▶ _TASK DETAILS_:
Every line below needs to be transcribed without alteration, and no image may be carried over.
--- GIVEN INFORMATION ---
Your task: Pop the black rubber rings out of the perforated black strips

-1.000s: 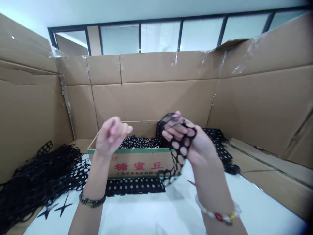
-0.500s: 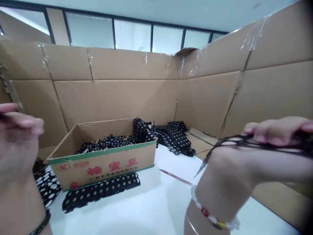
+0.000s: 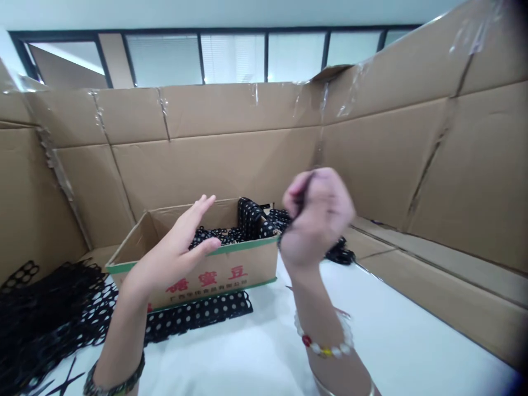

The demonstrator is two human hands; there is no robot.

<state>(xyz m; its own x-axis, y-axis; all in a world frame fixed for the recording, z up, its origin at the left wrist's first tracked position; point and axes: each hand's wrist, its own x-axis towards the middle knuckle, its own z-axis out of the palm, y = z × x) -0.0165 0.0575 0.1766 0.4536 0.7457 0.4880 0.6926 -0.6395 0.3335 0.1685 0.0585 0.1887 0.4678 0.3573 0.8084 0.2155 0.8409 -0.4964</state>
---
▶ _WRITTEN ANSWER_:
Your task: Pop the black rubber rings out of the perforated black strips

-1.000s: 
-0.500s: 
+0.000s: 

The demonstrator is two human hands; there is no robot.

<state>(xyz m; its own x-axis, y-axis; all in a world frame fixed for the recording, z up, its origin at the left wrist's first tracked position; point and axes: each hand's wrist, its own x-axis towards the middle knuckle, its own z-axis out of the palm, y = z × x) -0.0165 0.0575 0.1766 0.4536 0.7457 0.4880 0.6926 -0.6395 0.3335 0.1685 0.0585 0.1887 0.4678 0.3573 0.8084 0.2155 0.8409 -0.4964</state>

The output is now complete.